In the book, Broderick chronicles visits to both public and private schools. He describes speaking at a prep school where one of the students who introduced him had recently lost a parent to suicide. His talk also has been well-received by adults, including graduate students at Dartmouth College and by workers in a New Hampshire Department of Transportation garage, he said.

“This problem is hiding in plain sight,” he said.

Though much has been made about the COVID-19 pandemic’s impact on youth mental health, Broderick said he’s “leery” about making too much of that connection. These days things are “back to baseline,” but “baseline was not great,” he said.

In Broderick’s view, the solution is both easy and hard. The culture needs to change.

Some of the changes he seeks may seem small, such as altering the language used to describe mental illness. He noted that when someone has cancer they are not described as cancer, but people are sometimes described as mentally ill.

Other changes are larger: “(We) need to build a mental health system in this country,” he said.

He said he hopes that parents and grandparents might use his book as a way to spark a conversation among them about mental health in hopes that they might recognize signs and symptoms of illness in the children in their lives before a crisis arises.

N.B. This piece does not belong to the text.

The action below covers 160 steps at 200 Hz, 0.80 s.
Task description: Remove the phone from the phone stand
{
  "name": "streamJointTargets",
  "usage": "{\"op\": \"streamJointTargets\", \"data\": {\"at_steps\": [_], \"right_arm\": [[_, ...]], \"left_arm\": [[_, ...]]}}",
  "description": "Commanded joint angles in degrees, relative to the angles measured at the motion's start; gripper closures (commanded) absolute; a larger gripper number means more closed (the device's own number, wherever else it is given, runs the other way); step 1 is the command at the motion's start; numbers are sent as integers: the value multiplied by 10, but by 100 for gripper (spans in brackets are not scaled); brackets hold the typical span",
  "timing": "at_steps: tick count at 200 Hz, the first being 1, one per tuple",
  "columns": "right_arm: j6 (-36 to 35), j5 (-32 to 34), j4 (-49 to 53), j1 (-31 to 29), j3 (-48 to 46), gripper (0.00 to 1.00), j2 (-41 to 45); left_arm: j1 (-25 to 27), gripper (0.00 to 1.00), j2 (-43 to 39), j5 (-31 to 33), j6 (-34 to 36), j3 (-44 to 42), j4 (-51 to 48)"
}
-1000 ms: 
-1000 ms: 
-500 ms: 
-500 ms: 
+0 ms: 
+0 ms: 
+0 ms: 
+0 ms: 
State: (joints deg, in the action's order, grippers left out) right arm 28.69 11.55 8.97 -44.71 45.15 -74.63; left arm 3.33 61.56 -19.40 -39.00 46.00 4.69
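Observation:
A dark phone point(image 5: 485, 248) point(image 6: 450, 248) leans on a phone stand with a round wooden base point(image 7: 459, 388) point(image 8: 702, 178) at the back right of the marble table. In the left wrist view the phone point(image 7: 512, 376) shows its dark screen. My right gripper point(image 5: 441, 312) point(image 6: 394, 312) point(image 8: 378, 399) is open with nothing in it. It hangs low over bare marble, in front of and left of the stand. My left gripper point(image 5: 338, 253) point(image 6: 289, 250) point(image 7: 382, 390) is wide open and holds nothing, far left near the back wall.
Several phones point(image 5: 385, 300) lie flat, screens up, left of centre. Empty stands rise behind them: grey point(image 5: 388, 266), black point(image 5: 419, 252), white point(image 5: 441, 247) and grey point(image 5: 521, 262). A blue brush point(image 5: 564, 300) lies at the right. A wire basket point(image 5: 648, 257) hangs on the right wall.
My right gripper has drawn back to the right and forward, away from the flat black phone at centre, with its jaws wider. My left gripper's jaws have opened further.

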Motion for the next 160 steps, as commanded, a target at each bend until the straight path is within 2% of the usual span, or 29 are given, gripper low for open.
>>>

“When you’re vulnerable in front of kids, which I am every time I speak, they will return the favor,” he said. “I’m impatient for change.”

Broderick is scheduled to hold a book talk at the The Old Courthouse restaurant in Newport on Jan. 10 from 5:30 – 7:30 p.m. Reservations can be made by calling 603-863-8360.

Books can be purchased at the Old Courthouse event and online on Amazon. Net proceeds from book sales will go to a fund that Broderick has established to support psychiatric services at DH.